In a recent random sampling of 54 villagers in nine villages, it was seen that the medicines distributed through the Health & Hope / IHP partnership were generally the only means of provision for villagers in the region. 

In addition to our mobile community programme, IHP medicines have supplied Hope Clinic, based in Lailenpi, which treats close to 2,000 patients each year.

CHW receiving medicines CHW treating patient Area Co-ordinators Practical training workshops Hope Clinic, Lailenpi Treating patients at the Clinic

The joy of receiving supplies

This is Revai, one of the Health & Hope trained CHW’s, receiving his pharmaceutical supplies. These are transported in rice sacks by motorbike, and then kept in secure boxes along with medication guidelines. There was incredible joy and a deep sense of gratitude on receipt of the supplies.
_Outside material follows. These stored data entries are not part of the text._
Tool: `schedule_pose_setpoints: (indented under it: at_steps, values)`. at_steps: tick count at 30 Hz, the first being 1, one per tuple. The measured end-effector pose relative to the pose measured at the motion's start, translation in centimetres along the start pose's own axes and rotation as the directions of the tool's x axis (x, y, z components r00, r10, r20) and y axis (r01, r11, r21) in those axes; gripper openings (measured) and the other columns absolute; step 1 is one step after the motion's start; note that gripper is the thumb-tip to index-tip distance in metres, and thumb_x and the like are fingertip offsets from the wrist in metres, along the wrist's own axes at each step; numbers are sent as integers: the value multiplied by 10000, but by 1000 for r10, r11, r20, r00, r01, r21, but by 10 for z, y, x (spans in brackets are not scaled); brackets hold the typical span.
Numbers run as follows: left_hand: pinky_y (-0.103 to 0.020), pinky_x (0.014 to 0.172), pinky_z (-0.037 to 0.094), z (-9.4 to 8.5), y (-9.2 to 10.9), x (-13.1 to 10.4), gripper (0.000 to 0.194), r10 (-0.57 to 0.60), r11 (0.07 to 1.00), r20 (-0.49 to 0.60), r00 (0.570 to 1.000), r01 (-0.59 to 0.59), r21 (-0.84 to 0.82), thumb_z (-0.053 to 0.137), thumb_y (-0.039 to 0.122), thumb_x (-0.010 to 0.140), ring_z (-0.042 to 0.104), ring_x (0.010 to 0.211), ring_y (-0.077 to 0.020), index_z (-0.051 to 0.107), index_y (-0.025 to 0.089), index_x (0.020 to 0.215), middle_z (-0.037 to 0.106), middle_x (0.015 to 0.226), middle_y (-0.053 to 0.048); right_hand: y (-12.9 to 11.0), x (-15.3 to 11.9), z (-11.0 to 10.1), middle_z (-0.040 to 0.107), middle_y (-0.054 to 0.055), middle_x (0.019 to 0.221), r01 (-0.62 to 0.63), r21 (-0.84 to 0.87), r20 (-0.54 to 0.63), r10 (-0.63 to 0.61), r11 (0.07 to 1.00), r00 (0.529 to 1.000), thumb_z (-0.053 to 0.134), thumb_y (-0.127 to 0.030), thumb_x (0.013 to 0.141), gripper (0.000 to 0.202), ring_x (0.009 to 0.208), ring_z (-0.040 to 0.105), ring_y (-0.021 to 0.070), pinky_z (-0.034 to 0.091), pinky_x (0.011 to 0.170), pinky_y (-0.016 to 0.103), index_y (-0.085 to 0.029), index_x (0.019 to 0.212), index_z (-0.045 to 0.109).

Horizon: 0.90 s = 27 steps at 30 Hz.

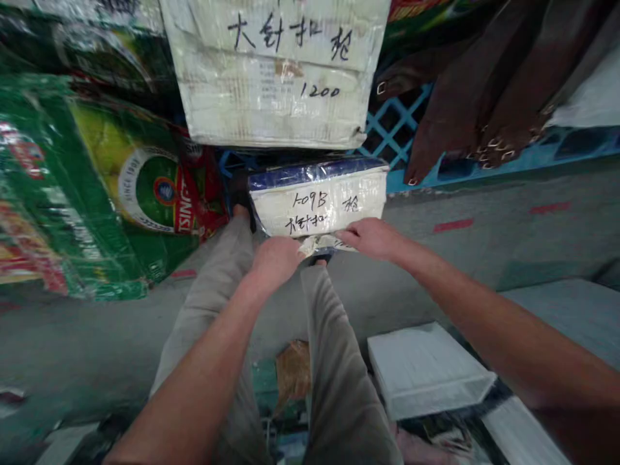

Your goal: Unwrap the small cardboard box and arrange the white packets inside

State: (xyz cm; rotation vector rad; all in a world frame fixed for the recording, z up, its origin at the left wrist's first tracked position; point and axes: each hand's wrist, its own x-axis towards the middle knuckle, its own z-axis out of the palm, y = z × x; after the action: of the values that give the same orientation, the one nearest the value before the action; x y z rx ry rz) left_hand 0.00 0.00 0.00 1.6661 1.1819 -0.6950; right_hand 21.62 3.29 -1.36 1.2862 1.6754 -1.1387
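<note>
A small white cardboard box (pixel 349 194) with a blue upper edge and black handwriting is at the centre, wrapped in clear tape. Along its near side hangs a crumpled white flap (pixel 320 244). My left hand (pixel 277 259) is closed on the left end of that edge, its fingertips partly hidden. At the other end, my right hand (pixel 371 237) pinches the edge between thumb and fingers. What is inside the box cannot be seen.
Behind stands a larger white box (pixel 271 97) marked 1200, by a blue plastic pallet (pixel 397 123). Brown straps with metal buckles (pixel 455 123) hang at the right. A green carton (pixel 97 194) is at the left. White boxes (pixel 431 368) lie near my legs.
</note>
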Motion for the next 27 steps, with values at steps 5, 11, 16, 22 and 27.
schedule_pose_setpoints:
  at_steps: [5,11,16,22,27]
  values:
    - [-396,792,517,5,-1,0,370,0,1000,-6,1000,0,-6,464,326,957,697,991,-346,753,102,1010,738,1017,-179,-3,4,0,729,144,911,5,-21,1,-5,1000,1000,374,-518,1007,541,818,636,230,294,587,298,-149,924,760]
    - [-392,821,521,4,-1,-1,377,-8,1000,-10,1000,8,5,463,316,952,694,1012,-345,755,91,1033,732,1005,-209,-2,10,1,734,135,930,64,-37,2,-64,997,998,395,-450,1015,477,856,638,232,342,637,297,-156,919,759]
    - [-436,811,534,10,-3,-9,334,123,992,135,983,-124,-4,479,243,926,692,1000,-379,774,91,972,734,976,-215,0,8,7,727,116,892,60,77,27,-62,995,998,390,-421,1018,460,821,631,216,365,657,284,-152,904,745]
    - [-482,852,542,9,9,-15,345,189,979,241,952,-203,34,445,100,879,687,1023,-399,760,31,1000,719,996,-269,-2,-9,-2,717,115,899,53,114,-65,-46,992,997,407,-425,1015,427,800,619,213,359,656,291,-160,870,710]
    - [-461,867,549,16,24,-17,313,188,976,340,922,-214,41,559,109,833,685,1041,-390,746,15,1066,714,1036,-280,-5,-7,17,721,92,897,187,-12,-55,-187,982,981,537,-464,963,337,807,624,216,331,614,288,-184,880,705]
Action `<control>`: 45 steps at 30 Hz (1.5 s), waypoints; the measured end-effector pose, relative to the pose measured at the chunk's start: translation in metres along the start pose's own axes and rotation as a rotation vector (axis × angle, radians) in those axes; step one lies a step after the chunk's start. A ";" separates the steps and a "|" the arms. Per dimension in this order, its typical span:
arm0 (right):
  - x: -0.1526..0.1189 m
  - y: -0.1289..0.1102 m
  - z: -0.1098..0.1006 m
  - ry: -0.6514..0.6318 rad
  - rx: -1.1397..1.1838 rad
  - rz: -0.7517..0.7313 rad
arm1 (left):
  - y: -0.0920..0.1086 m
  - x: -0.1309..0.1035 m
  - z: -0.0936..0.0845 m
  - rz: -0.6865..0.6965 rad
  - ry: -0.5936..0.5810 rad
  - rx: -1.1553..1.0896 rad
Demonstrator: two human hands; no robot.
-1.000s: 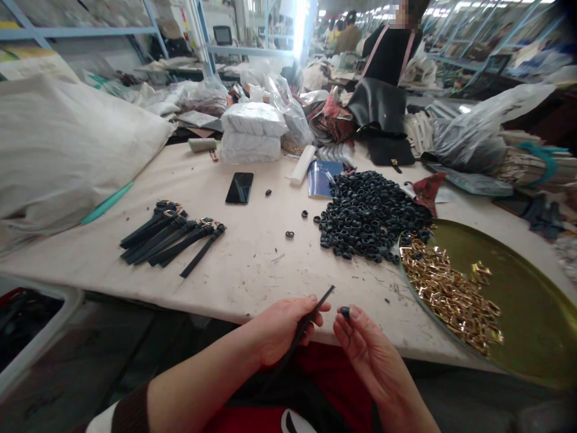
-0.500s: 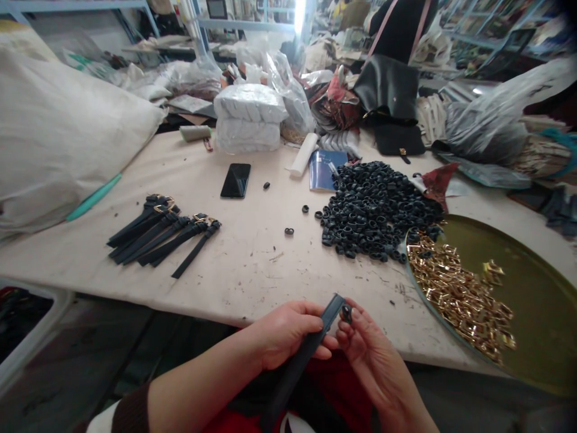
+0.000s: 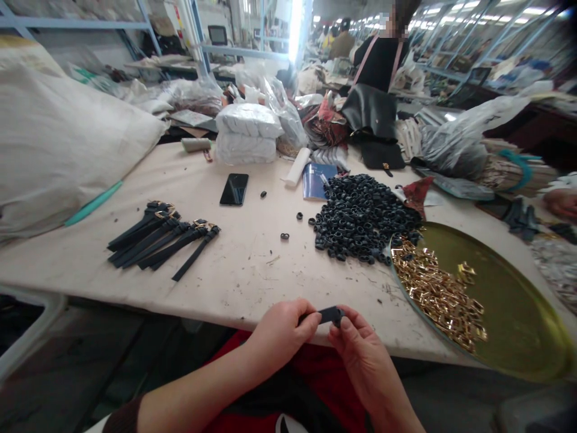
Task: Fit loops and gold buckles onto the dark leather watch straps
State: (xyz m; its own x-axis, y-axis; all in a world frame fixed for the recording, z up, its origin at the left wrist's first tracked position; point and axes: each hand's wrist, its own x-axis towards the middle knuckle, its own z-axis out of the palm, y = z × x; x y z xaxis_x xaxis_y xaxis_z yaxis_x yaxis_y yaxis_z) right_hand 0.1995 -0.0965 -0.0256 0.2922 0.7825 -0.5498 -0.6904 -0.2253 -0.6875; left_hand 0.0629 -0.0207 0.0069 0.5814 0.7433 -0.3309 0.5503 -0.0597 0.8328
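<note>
My left hand (image 3: 283,328) is closed around a dark strap (image 3: 327,315), whose short end sticks out between thumb and fingers toward the right. At that end, my right hand (image 3: 364,346) pinches a small dark strap loop (image 3: 339,316). The loop touches the strap's tip; whether the strap runs through it I cannot tell, since the fingers cover part of it. Both hands are just over the table's front edge. Beyond them lies a heap of dark strap loops (image 3: 360,219), and to the right gold buckles (image 3: 439,294) fill the left side of a round tray (image 3: 518,319).
Several dark straps with gold buckles (image 3: 157,240) lie at the left. A phone (image 3: 234,189), a blue booklet (image 3: 315,181) and a few stray loops (image 3: 284,236) are on the table (image 3: 243,270). A large white sack (image 3: 67,138) stands left. Another person's hand (image 3: 561,201) shows at far right.
The strap has swung from slanting down toward my lap to nearly level, and my left hand has turned over it. The loop now meets its end. The camera view has tilted up slightly.
</note>
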 end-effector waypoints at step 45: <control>0.109 -0.130 -0.083 0.531 -1.327 -0.912 | -0.022 0.074 -0.042 -0.369 0.004 -0.652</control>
State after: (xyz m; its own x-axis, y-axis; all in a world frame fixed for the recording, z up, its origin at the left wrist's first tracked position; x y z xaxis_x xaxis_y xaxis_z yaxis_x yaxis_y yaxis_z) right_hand 0.3756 -0.0299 -0.0357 0.6159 0.7183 0.3235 0.7245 -0.3552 -0.5907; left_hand 0.0685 0.0639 -0.0177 0.4245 0.6411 -0.6394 0.2420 0.6002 0.7624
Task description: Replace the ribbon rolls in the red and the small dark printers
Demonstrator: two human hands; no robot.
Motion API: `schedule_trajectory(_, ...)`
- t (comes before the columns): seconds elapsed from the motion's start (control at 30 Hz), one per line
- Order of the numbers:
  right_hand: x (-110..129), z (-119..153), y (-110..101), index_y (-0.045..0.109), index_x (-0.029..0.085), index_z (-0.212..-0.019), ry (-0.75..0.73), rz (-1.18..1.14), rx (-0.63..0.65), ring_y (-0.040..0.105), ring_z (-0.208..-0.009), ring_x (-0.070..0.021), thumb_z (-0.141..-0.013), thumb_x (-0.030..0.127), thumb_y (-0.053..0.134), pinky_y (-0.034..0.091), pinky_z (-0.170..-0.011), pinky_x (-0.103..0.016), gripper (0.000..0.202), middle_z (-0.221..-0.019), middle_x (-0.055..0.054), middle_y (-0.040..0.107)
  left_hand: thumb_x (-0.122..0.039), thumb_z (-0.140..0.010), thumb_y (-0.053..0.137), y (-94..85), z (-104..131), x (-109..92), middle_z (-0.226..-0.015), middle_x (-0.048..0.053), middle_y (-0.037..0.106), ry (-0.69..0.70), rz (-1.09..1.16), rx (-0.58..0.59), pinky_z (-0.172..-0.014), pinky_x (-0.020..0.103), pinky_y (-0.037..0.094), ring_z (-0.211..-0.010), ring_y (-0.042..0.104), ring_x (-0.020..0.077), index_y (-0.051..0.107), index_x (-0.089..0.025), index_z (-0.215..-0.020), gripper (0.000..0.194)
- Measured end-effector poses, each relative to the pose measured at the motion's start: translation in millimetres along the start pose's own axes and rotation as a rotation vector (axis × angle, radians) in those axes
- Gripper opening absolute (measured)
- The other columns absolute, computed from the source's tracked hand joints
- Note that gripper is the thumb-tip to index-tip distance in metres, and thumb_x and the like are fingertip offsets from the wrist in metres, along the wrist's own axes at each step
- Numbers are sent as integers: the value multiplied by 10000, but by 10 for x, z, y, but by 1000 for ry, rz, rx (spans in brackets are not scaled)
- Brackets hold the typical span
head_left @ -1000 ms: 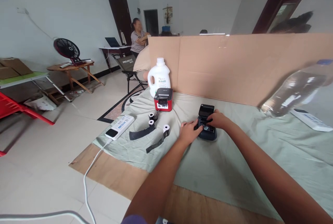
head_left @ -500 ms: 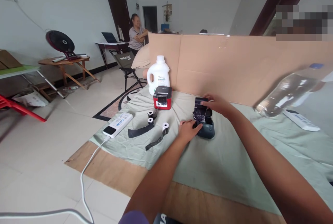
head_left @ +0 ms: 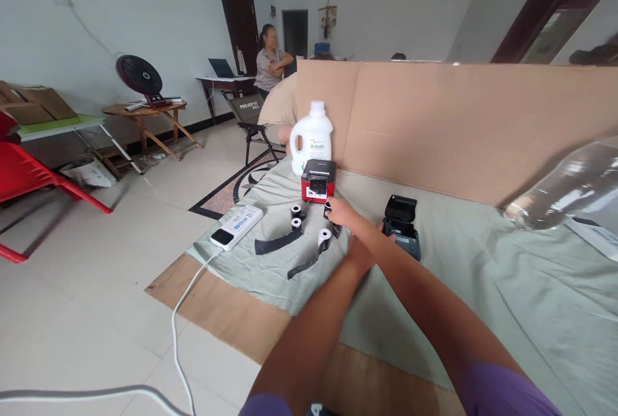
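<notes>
My right hand [head_left: 340, 213] is closed on a black roll [head_left: 328, 208], just in front of the red and black printer [head_left: 318, 181]. A strip of the roll hangs below that hand. My left hand [head_left: 369, 245] lies beside the dark printer [head_left: 403, 226], whose lid stands open; the right forearm crosses over it and hides most of its fingers. Left of the hands, black rolls [head_left: 296, 212] with white cores lie on the green cloth [head_left: 270, 281], one of them [head_left: 324, 234] nearest the front, with strips unrolled.
Behind the red printer stands a white jug [head_left: 313, 139]. A cardboard panel [head_left: 434, 126] runs along the back. At left lies a white power strip [head_left: 236, 226] with its cable. A clear bottle [head_left: 564, 184] leans at right. A person [head_left: 273, 62] stands in the background.
My right hand has moved left from the dark printer with the black roll, crossing over my left arm. The dark printer's open compartment no longer shows the roll. The view has shifted left.
</notes>
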State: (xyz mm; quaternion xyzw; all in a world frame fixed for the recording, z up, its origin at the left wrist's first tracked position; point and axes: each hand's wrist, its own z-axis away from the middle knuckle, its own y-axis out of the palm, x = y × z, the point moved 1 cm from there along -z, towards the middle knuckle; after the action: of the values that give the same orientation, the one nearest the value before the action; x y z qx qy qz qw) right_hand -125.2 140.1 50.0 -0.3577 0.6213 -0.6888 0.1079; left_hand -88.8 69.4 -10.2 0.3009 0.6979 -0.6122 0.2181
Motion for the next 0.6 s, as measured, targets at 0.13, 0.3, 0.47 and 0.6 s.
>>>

Revai was trained by Health & Hope in 2009-2010 and has served his village and community ever since. Common illnesses he has treated include typhoid, fever of unknown origin, diarrhoea, headaches and abdominal pain. Women with deep lacerations to limbs following injuries collecting firewood and motorbike accidents are also prevalent. Revai serves a small village of 30 households and spoke of how difficult it was to manage sick and injured patients without medications. Diagnosis is only part of the story for patients, and without appropriate medicine some do not get better.

Where medications are not available, he will write down what is needed and leave it up to the individual or their family to source them. Even if they have enough money, medication can be difficult to find. There are also a large number of counterfeit products sold at local markets, and so any medicine bought this way comes at a risk.

Where medication is available in local shops and pharmacies, there is a higher cost involved. Families in Chin State place a very high importance on their health and are even willing to go into debt to purchase medicine. This is a growing problem for households not just in Chin State, but across the whole of Myanmar.

Being able to provide medications, thanks to our partnership with IHP, not only works to avoid significant family debt, but also ensures timely treatment. This dramatically improves outcomes for patients, and reduces the risk of secondary conditions.

We value working with an organisation that has vital networks and expertise, and one that shares our values and mission.

Our partnership with IHP has enabled us to achieve so much more than we could manage on our own.